▶ [YOUR ASSIGNMENT]: Give back each line of the material that contains the word "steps".

▶ [EXERCISE DATA]:
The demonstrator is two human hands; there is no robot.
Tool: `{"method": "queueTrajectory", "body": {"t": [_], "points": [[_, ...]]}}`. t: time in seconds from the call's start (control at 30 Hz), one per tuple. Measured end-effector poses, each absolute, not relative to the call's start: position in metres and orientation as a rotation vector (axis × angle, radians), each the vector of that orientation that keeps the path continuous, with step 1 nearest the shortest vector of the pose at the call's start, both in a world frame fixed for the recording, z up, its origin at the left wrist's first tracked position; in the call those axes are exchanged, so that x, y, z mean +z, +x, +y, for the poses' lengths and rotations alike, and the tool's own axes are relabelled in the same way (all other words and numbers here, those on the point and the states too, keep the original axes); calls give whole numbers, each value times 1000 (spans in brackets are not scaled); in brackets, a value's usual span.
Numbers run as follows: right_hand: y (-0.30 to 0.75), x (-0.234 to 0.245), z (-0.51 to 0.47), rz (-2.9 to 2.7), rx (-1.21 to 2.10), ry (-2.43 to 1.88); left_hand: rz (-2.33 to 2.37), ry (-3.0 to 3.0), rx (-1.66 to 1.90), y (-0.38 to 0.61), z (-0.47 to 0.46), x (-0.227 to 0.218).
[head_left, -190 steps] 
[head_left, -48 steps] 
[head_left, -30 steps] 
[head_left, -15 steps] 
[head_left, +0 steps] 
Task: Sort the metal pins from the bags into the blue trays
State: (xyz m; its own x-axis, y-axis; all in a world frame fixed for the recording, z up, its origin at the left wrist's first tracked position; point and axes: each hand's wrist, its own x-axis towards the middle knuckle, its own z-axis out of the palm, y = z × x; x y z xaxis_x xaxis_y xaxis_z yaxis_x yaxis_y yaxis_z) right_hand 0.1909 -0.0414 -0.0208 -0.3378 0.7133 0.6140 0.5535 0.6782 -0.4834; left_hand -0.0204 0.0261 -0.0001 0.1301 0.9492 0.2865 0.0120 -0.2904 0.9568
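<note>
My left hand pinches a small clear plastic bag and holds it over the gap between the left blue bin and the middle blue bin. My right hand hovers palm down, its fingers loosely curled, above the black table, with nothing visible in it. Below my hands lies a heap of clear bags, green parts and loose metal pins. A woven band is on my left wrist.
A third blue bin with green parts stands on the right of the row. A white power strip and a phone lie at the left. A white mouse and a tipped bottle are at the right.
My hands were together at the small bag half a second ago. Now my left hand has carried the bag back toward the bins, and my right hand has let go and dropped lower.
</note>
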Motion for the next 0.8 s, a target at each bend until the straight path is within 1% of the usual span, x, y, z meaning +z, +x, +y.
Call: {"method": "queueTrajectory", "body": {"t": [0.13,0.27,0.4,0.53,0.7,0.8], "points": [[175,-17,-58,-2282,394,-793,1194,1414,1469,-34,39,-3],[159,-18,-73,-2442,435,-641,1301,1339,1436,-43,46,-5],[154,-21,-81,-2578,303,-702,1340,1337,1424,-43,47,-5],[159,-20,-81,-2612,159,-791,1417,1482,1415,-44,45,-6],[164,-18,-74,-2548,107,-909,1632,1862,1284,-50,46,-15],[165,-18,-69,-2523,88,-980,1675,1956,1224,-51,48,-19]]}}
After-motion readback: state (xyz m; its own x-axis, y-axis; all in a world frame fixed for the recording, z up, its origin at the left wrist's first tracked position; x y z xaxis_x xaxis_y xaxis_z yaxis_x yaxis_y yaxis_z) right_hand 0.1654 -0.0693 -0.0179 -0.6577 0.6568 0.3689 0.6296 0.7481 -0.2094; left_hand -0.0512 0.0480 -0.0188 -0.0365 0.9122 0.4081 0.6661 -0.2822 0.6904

▶ [EXERCISE OUTPUT]:
[head_left, -190 steps] 
[head_left, -48 steps] 
[head_left, -30 steps] 
[head_left, -15 steps] 
[head_left, +0 steps] 

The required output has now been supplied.